The test was a culmination of five months of hard work through the process Collins put together in a series of therapies – some physical, some mental – to help Earnhardt heal from his injuries, from working towards being able to feel “normal” again, to being able to drive a racecar again. With everything put together, confidence radiates in being ready to come back now.
“I feel very confident in what I’ve seen in myself and my improvement and I feel confident in what my doctors are telling me about my future and the risks that I’m taking and my ability to be able to withstand the normal wear and tear of not only driving a race but getting in that unfortunate accident from time to time,” he said. “We all feel pretty confident that not only am I as healthy as I was before the symptoms came last year, but I’m actually stronger. Having gone through this before also gives me additional confidence. This isn’t uncharted territory for me, so I know what I need to feel personally to know that I’m as strong as I need to be and healthy. I’m certainly feeling that way, but I’m also hearing the affirmation from my doctors that I can go back and drive racecars.”
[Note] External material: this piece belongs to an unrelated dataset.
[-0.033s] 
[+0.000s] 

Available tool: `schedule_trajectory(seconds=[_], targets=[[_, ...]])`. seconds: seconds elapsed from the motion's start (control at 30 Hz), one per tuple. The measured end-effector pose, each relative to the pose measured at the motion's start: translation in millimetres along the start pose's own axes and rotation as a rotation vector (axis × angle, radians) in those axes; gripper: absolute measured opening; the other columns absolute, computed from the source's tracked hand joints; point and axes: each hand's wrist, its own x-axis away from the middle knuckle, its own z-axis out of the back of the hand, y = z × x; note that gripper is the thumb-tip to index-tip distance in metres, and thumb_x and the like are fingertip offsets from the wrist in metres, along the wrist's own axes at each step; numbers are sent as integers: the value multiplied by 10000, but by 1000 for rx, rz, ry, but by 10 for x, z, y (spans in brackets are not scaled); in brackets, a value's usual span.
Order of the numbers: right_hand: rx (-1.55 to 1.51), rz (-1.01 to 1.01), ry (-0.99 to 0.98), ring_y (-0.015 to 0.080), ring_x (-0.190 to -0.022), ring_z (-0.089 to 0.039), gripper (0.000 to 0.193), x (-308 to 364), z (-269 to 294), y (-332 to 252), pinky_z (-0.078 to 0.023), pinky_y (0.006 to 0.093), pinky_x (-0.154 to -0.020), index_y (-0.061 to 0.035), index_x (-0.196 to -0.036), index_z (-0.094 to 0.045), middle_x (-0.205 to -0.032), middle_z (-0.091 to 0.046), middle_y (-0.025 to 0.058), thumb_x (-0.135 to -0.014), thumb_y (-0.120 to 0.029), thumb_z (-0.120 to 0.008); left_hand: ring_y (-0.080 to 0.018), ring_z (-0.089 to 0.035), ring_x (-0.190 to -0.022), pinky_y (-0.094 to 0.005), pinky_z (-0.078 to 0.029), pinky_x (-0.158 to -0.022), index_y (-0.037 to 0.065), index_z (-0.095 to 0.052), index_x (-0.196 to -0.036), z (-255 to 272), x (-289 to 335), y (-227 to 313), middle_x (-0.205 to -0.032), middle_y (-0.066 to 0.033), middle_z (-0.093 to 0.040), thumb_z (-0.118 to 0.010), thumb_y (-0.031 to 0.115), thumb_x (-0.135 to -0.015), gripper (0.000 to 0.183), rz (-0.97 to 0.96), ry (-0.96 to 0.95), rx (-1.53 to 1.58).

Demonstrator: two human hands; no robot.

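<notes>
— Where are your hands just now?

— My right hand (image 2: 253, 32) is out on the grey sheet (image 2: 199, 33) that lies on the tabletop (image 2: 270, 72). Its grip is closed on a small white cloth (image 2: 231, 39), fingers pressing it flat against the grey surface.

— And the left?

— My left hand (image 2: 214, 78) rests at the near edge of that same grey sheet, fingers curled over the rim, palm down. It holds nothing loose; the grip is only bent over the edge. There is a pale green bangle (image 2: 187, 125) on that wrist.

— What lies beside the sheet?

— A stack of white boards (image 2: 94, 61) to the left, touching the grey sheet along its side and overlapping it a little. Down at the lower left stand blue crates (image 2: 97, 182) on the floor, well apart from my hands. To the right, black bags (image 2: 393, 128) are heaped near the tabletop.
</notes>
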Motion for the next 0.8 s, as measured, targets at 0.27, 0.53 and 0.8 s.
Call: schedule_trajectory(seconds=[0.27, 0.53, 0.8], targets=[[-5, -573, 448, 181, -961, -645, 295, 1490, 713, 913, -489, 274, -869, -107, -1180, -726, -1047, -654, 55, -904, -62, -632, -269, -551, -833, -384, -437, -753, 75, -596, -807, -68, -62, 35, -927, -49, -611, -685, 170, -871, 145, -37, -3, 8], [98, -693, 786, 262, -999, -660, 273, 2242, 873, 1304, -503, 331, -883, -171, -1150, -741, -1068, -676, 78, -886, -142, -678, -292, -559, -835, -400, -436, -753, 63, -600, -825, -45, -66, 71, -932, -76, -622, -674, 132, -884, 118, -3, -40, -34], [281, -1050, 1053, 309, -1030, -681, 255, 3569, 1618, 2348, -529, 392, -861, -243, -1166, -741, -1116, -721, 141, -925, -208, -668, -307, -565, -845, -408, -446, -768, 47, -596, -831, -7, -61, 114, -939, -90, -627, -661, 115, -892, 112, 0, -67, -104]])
Now with clearance in hand, Earnhardt will make his return, hoping to build upon his race team’s success from last season. While he was out of the car, Alex Bowman and Jeff Gordon, split the remaining 18 races on the schedule, scoring five top-10 finishes including Bowman leading 194 laps at Phoenix International Raceway after starting pole.
“Greg (Ives, crew chief) did an amazing job in a difficult situation to motivate and keep the morale up in the team,” Earnhardt said. “They actually, their performance, actually improved with the rest of the company throughout the last half of the season. I think that Greg gained a ton of confidence in himself and the guys. The guys are real happy with how they performed and how the cars performed and the cars they took to the racetrack. I was thrilled to see that. We had struggled in the summer, and it was great to see the whole company rally together and Jimmie (Johnson) winning the championship.”
He also has plans to continue the rehab exercises in which Collins says will further strengthen the vestibular system, so therefore Earnhardt can be as sharp as he can be.
While it wasn’t certainly the ideal situation to go through, it’s something in which Earnhardt hasn’t taken for granted. He admitted he has learned more about himself, learning to appreciate aspects of his life more while not taking things for granted.
“When you get something kind of taken away from you, you certainly realize what it is worth,” he said. “We gripe about our schedule and this and that and the other, but once you are not doing it and you are watching all your friends out there on the track and watching your crew work without you it really puts thing into perspective. It helps you kind of appreciate really what you’ve got. Definitely feel recharged and energized about the opportunity to be able to come back and race. I felt like I had a lot left in the tank. I’m excited about getting to Daytona.”